#### [PROBLEM STATEMENT]
Among the lines below, how many have the string "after" in them? Only the number is wanted.

#### [PROVIDED MATERIAL]

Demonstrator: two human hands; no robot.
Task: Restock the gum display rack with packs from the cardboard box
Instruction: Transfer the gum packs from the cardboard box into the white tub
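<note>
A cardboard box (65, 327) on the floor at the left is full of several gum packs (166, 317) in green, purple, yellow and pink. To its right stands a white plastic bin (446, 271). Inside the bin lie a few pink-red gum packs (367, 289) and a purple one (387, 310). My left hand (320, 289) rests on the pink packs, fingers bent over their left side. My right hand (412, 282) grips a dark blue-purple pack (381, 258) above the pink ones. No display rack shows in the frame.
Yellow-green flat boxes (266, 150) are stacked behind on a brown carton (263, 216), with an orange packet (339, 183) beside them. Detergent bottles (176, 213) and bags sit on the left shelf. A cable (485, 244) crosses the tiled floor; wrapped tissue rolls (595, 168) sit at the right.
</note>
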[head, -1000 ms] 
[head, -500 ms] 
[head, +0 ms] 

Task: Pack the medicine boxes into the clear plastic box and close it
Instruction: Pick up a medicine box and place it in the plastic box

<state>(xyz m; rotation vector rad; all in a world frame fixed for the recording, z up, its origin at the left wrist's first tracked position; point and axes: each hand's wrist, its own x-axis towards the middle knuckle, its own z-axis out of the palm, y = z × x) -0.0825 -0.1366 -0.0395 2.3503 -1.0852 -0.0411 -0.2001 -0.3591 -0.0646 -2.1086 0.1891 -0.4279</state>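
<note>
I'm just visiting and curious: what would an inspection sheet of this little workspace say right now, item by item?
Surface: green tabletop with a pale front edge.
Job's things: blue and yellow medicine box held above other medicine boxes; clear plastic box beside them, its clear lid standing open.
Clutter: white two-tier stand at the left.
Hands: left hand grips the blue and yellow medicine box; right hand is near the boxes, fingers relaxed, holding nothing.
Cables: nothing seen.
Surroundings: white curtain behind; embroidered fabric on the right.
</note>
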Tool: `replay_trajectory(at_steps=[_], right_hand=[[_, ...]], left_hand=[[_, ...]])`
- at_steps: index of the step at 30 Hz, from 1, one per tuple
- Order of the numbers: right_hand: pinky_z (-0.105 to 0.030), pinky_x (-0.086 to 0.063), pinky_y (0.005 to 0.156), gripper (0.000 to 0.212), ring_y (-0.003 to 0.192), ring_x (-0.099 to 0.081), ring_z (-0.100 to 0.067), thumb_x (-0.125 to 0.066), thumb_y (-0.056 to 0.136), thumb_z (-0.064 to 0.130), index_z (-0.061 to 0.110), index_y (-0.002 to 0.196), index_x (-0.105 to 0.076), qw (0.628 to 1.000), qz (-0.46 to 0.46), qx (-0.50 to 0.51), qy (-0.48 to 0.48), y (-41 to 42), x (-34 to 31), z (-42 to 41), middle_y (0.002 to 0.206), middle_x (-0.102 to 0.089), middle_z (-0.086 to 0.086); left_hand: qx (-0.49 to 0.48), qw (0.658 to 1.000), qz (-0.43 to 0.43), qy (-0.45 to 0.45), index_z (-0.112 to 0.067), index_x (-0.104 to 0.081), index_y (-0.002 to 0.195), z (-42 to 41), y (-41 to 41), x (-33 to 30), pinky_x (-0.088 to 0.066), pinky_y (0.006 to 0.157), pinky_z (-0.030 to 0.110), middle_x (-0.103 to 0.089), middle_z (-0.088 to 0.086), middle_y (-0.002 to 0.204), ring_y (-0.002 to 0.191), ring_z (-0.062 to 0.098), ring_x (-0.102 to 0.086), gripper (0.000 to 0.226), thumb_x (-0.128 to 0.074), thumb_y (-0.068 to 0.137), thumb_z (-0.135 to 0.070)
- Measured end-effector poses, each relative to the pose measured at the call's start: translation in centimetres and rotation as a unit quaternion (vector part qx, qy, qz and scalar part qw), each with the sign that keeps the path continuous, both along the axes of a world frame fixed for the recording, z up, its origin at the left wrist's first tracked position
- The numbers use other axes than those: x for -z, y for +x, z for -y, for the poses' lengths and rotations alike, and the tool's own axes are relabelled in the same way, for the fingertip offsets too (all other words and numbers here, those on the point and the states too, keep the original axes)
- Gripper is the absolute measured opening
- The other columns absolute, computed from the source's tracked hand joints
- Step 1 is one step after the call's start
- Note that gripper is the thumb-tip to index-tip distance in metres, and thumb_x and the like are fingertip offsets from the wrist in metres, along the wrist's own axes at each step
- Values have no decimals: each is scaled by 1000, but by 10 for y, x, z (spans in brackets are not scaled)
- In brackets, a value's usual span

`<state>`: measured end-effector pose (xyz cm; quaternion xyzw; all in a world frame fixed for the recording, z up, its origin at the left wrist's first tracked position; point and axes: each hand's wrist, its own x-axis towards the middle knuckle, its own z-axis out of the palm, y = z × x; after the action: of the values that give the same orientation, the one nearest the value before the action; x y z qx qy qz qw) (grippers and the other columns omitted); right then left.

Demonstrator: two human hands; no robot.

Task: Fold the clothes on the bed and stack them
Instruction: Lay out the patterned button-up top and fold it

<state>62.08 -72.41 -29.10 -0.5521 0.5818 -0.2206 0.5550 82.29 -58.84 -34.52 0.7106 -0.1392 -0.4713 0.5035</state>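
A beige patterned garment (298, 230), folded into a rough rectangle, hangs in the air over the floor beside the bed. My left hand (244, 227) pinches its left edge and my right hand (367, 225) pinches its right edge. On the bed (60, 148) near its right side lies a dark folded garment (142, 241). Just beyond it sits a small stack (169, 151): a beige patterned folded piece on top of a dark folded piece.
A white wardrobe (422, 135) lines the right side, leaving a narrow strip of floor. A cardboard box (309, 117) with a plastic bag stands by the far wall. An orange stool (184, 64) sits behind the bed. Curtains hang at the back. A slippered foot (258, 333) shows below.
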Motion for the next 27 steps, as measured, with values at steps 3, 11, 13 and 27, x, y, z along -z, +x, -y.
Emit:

#### [YOUR SOLUTION]
2